Problem description
Check every line of the material below for the string "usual". State how many lines have it.

(Source material begins)

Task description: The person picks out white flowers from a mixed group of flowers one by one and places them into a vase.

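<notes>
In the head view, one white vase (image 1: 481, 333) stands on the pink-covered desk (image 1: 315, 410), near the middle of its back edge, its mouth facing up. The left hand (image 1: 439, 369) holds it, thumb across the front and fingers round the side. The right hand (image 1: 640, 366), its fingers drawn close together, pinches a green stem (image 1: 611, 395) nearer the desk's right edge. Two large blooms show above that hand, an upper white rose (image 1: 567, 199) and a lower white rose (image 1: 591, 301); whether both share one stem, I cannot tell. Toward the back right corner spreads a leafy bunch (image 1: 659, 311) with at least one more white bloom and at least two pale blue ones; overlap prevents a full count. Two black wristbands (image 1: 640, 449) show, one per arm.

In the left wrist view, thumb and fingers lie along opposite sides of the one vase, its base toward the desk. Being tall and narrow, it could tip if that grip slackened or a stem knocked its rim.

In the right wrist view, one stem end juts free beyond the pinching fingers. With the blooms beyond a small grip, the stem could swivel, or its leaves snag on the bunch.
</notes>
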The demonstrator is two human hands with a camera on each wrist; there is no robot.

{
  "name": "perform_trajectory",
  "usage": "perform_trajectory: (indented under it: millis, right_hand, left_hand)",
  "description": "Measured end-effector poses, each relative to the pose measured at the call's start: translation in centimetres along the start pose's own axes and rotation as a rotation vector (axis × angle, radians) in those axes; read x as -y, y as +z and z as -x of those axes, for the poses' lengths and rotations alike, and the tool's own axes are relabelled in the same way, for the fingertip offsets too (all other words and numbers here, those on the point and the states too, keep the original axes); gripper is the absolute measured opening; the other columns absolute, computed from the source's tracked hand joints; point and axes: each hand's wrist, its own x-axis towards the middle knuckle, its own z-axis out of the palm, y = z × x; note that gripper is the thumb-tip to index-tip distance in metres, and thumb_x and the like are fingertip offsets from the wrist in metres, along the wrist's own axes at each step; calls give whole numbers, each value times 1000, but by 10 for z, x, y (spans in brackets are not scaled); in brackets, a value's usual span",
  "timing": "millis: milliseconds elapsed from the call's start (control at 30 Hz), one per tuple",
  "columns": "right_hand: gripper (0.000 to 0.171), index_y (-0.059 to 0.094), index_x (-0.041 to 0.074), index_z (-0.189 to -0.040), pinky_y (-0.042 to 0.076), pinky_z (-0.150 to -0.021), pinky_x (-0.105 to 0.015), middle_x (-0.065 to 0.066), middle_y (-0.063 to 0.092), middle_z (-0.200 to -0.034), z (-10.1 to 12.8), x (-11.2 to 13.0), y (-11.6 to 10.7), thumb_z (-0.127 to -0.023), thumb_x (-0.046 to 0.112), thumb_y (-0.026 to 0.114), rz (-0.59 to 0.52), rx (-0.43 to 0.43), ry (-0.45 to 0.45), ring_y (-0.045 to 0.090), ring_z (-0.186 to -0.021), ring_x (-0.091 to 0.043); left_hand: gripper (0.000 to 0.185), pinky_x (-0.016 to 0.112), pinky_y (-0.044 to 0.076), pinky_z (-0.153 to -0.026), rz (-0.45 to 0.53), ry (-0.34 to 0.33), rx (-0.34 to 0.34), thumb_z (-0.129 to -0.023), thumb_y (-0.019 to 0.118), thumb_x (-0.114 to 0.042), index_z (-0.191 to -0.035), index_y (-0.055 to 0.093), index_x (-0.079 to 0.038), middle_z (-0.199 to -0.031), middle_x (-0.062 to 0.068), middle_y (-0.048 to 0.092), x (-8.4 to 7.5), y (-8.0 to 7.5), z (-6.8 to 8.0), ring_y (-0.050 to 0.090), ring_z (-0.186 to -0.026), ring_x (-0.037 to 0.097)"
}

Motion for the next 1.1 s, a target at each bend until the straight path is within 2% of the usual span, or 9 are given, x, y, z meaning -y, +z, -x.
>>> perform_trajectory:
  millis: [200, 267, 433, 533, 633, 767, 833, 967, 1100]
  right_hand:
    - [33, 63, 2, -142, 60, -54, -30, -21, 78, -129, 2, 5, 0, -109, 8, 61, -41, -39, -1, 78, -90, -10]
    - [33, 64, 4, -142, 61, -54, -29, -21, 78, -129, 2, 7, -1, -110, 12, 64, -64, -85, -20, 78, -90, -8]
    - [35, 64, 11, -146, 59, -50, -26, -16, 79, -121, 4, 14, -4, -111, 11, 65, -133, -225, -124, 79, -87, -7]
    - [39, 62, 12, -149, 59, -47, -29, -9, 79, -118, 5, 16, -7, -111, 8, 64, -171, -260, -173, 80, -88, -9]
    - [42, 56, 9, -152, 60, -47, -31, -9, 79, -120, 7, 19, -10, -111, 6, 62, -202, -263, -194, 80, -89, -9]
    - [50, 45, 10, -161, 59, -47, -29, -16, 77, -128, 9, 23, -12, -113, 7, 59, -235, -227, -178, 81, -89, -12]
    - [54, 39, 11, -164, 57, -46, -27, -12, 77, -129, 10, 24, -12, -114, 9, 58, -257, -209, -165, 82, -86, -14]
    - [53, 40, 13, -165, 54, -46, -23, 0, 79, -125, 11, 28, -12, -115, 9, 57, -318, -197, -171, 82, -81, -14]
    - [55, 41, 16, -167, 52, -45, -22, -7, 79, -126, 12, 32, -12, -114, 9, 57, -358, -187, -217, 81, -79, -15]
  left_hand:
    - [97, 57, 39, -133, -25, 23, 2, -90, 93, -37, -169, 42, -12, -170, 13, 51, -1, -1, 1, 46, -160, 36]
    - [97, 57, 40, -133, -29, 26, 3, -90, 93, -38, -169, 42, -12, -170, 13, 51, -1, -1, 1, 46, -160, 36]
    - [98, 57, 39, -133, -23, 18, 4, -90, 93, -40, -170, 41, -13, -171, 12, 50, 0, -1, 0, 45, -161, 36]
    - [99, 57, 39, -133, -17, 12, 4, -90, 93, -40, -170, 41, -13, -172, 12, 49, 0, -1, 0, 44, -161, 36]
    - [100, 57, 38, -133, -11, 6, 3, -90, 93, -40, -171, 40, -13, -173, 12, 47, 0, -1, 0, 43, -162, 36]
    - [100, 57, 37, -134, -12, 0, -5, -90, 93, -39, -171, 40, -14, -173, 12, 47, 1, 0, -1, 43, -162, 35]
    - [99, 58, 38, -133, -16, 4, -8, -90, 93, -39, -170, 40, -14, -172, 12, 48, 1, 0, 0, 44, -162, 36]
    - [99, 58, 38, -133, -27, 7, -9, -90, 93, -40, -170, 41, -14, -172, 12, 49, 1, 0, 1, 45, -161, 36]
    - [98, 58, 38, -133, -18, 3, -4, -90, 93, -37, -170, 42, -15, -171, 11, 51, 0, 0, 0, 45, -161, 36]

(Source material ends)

Task result
2